Rien de bien grave... Là je recompile tout mon world : je suis passé à gcc-4.1.1 il y a pas longtemps peut-être que ça résoudera le problème et puis sinon c'est pas ça qui m'empèchera de dormir :p

----------

## Mickael

miam, je viens de lancer eix-sync, et je vais voir ce que donne la bête.

Lequel d'entre vous joue avec compiz et aiglx. Au fait, merci pierreg pour l'astuce avec scale, j'ai finfi par trouver ce week-end en me balandant dans gconf.

----------

## guitoo

J'utilise beryl sous gnome pour avoir la transparence (driver nvidia beta). Du coté de gnome, il ya un useflag opengl pour vte. Il est peut etre necessaire de l'activer pour avoir la transparence.

----------

## geekounet

 *guitoo wrote:*   

> J'utilise beryl sous gnome pour avoir la transparence (driver nvidia beta). Du coté de gnome, il ya un useflag opengl pour vte. Il est peut etre necessaire de l'activer pour avoir la transparence.

 

Oui donc c'est une transparence gérée par le gestionnaire de fenetre, pas le terminal lui-même  :Smile:  (ce qui change quelque chose au rendu : avec la vrai transparence de urxvt, seul le fond est transparent, pas le texte  :Smile:  )

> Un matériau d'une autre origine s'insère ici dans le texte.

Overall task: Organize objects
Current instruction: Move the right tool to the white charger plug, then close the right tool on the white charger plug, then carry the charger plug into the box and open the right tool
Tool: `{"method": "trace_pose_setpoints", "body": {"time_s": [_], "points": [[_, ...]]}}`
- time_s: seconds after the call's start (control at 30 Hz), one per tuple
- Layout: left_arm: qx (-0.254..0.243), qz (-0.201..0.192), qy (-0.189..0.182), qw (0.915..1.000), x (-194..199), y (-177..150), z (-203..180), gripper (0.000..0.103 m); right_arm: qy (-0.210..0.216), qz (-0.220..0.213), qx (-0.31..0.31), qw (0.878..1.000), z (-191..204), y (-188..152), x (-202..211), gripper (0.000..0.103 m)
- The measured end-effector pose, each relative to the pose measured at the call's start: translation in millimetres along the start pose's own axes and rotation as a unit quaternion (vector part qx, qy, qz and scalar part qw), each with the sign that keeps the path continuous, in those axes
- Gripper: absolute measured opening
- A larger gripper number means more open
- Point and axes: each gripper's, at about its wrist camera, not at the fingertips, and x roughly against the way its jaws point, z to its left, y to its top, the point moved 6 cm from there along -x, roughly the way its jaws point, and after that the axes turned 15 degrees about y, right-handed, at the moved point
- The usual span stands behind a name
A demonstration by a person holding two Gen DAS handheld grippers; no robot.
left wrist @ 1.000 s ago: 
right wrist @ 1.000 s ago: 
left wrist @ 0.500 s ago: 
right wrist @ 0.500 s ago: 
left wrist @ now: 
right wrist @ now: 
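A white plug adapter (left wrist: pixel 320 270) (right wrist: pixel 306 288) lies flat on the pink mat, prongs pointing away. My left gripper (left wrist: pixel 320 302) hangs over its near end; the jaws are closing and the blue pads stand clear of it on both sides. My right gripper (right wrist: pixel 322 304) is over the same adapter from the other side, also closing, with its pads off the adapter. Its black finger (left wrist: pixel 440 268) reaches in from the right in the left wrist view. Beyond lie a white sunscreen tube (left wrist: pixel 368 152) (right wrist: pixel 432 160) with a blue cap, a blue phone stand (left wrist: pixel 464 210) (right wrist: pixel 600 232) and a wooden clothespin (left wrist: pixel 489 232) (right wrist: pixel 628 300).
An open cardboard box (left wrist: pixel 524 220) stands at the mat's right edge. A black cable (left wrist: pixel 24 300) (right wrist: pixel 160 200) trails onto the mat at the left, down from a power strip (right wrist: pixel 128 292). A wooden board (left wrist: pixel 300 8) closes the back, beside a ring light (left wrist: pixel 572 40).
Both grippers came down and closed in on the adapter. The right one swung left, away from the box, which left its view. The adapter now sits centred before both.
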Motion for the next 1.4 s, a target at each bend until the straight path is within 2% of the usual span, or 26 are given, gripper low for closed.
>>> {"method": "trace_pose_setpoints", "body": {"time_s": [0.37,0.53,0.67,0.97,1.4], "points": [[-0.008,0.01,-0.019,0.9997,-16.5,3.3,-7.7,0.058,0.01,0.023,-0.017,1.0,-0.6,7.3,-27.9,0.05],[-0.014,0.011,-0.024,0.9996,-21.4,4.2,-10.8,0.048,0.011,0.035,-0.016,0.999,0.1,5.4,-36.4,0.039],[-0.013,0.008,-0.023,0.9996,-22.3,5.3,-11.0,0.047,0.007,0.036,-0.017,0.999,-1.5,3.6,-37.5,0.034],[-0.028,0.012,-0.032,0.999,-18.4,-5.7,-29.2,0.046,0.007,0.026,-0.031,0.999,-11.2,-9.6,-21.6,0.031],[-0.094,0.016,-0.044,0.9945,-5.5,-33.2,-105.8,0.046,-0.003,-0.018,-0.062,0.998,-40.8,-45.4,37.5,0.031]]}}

EDIT : pour le useflag opengl de vte, ça sert juste à accélérer le rendu, mais ça n'a pas de role pour la transparence.

----------

## guitoo

J'ai fait une capture d'écran. http://guitoo33.free.fr/divers/trans-terminal.png

----------

## geekounet

Le texte a l'air transparent, c'est moins lisible. Voilà ce que ça donne avec urxvt : ici (obtenu simplement avec xcompmgr, pas de compiz ou quoi derrière).

----------

## man in the hill

 *pierreg wrote:*   

>  *guitoo wrote:*   J'utilise beryl sous gnome pour avoir la transparence (driver nvidia beta). Du coté de gnome, il ya un useflag opengl pour vte. Il est peut etre necessaire de l'activer pour avoir la transparence. 
> 
> Oui donc c'est une transparence gérée par le gestionnaire de fenetre, pas le terminal lui-même  (ce qui change quelque chose au rendu : avec la vrai transparence de urxvt, seul le fond est transparent, pas le texte  )

 

Y a pas photo avec urxvt sous beryl :

http://s2.supload.com/thumbs/default/urxvt-20061015191150.png

----------

## guitoo

Bah la transparence sous gnome terminal passe par composite aussi. Ca marche exactement de la meme façon avec n'importe quel composite manager (xcompmgr ou beryl)

----------

## geekounet

 *guitoo wrote:*   

> Bah la transparence sous gnome terminal passe par composite aussi. Ca marche exactement de la meme façon avec n'importe quel composite manager (xcompmgr ou beryl)

 

La différence, c'est que la transparence pour ton terminal est gérée par ton WM et s'applique à toute la fenêtre, alors que urxvt la gère lui même en l'appliquant qu'à son background, pour laisser un texte clair (mais on peut quand même définir une transparence pour le texte aussi si on a envie).

----------

## guitoo

Non non! Elle s'applique sur le fond du terminal. Le texte lui n'est pas transparent. Pour l'avoir sous metacity il faut le compiler avec le flag xcomposite.

----------

## PabOu

ah, je vais aller voir ca aussi :-D

Chouette chouette tout ça ;)

Quelqu'un à vu des hausses de performances comparé à la 2.14 ? à ce qu'il parait, 2.16 est moins gourmand.. je veux voir ;-)

----------

## PabOu

Bon bah, mauvaise nouvelle, yelp dépend de firefox-1.5 .. il faut avoir la version sources, pas le firefox-bin.. et on peut pas se servir de seamonkey/mozilla à la place, c'est obligatoirement firefox.

Ca craint.

Pour les gens qui ont choisi d'installer gnome (et pas gnome-light), ca leur fait déjà 2 browsers : epiphany + firefox. Si ils utilisent un autre browser en prime---> 1 browser utilisé pour le prix de 3 (epiphany, firefox et celui de leur choix). Pour gnome-light, c'est epiphany en moins, mais toujours un de trop.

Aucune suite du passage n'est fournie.